I’ve been on both sides of this data delivery equation - producing data assets as the chief analytics officer, and consuming data outputs as a head of growth. As an example of the value of business semantic modeling, let’s say I’m tracking customer conversion rate as the business is experimenting with different marketing tactics and expanding operations in new regions. To start off, one could write a query that computes conversion rate by channel and region and generate a report.
Alternately, we could model this as a customer conversion rate metric, on the user entity, with dimensional attributes - channel and region. This shift may seem minor but codifying the semantic objects rather than writing a SQL blob provides the flexibility to manipulate the metric definition centrally, create new variants with ease, and add new attributes to slice and dice the metric. An analyst in the product team can define a new attribute on the user entity based on a key action in the first session, or on the promotional offer the user is exposed to, and these attributes can be made instantly available to the growth team.
And this can get more powerful quickly. Let’s start with the report built on the semantics showing conversion rate by channel and region. I look at this report, and want to understand why the conversion rate went down month over month. I could play around with this dashboard, do a bunch of selects/drop-down operations, remember the numbers - maybe write it down on paper(!), and do some calculations to tease out this answer. Or, I can export this to a spreadsheet and do this more precisely.
Or, I can ask just email an analyst with “can you look into why this metric went down?” which, trust me, they love receiving. Now imagine if this operation or transformation can be automated — a piece of software computes and displays how the metric changed across the segments in these two time windows, and enables you to quickly diagnose whether this is driven by the behavior of specific regions or channels, or by just the change in the proportion of users in regions (assuming newer regions have lower conversion rates but are growing in size), or a combination of both.
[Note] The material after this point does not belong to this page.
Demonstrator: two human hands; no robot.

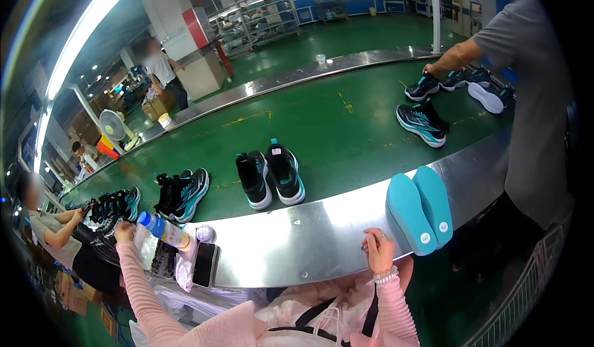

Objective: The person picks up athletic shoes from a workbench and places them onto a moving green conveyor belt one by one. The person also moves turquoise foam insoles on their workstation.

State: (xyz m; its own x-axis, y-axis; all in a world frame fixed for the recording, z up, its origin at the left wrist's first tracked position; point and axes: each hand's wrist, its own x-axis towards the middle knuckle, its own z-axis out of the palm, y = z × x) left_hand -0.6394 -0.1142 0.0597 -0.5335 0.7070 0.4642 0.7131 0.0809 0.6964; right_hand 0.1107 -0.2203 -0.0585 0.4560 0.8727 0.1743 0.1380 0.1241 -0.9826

When an application can reliably answer questions like this with just a few clicks, you have unlocked value not just for the business operator in the growth team, but also for the data analyst who fields dozens of these requests every day. Multiply this by the number of metrics and attributes, the number of business users and analysts involved, and suddenly you are looking at a paradigm shift in analytics and ROI on your data.
Now, this can get even more impactful. What if the product team is reporting that their experiments in the last quarter improved conversion rates in new markets but the overall rate is in fact coming down? A tool that can help control for change in the mix of markets can be enormously valuable in assessing the impact of such experimental initiatives.
And this can get even more interesting: if I see that newer regions are converting poorly but are attracting a lot of users, I may want to understand how this impacts new customer growth, and consequently, retention, and then overall revenue. Imagine a software application that can intelligently read a semantic model that threads these metrics through the user entity we already defined, and enable this type of connected cascading calculation across different metrics.
This is the future that data applications can and will enable. Software takes more of the heavy lift, leveraging a business semantic layer to automate common and complex use cases freeing up data operators to focus on higher order work. Personally, I’m excited to build towards this future at Trace.